It’s been a slow and agonizing road to get Sereia’s trust back as I mend my broken heart that aches for her. She’s in as much pain as I am. Seeing our family in such a state broke me. Now every time I see Ascelin I can’t help but feel guilt for choosing love over them. I didn’t know they lived but yet I chose a vampire over their memory or at least it feels that way. It shouldn’t be.

I’ve opened to Sereia about everything including him since seeing them yet she still fears trusting me and that hurts. I broke her to a point where she can no longer trust me. I wish I could change that. I wish I could travel back into a time where we weren’t both in so much pain. A time when we were so close and inseparable. I miss those times and crave for them.

I know she’s trying as am I but it just doesn’t seem like enough. I still believe she’ll leave me and she believes I would forget her and abandon her. We need each other but can’t get past this, It’s harder than expected. And it shouldn’t be.

We were invincible. Indestructible. We were one. Nothing could tear or break us apart. It was always us against the world and now it seems one thing could break us forever and our people will die. Bearing that over our conscience is terrible but the truth. A terrible truth we are so desperately trying to fight from. We don’t want it to be true but doubt plagues us both.

We know each other maybe even better than we know ourselves. We can recognize each other’s souls and be there for one another. We used to be able to heal each other’s pain and now we just seem to be there and grant support. That’s something friends do. Soulmates are different. She’s different and it tears me apart we’ve grown to friends.

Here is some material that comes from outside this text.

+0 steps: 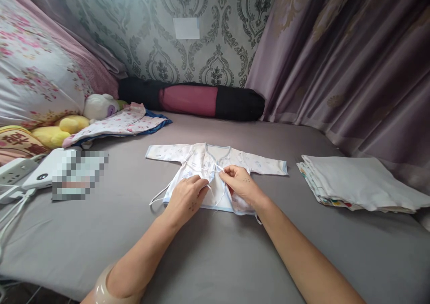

“My pearl,” Ascelin says behind me. I look up to see him behind me in the mirror. My hands gripping the marble vanity tight before slapping my tears away and turning to him. I will not be honest with him or share anything of myself until he’ the same way with me. I want everything especially if I chose him over my family and might just have condemned them to death.

“What do you need?” I ask coldly refusing to show any emotion. I can’t be the only one to be open and honest in this relationship. I need to know I can trust him and he’ll love me. I need to know he won’t kill my people if I come out to him but I can’t know if he doesn’t show me the darkness within him. How can I know what he’s capable of if I don’t know that side of him?

“Why were tears staining your beauty?” He inquires and I shake my head. If he isn’t going to share everything about himself with me then I am not sharing a thing. I will gladly choose Sereia over him, not because I don’t love him but because I can’t survive without her and although he’s getting to that point I don’t want to. I don’t want to fall and reveal myself to him only to discover he’s a monster and not be able to stay away.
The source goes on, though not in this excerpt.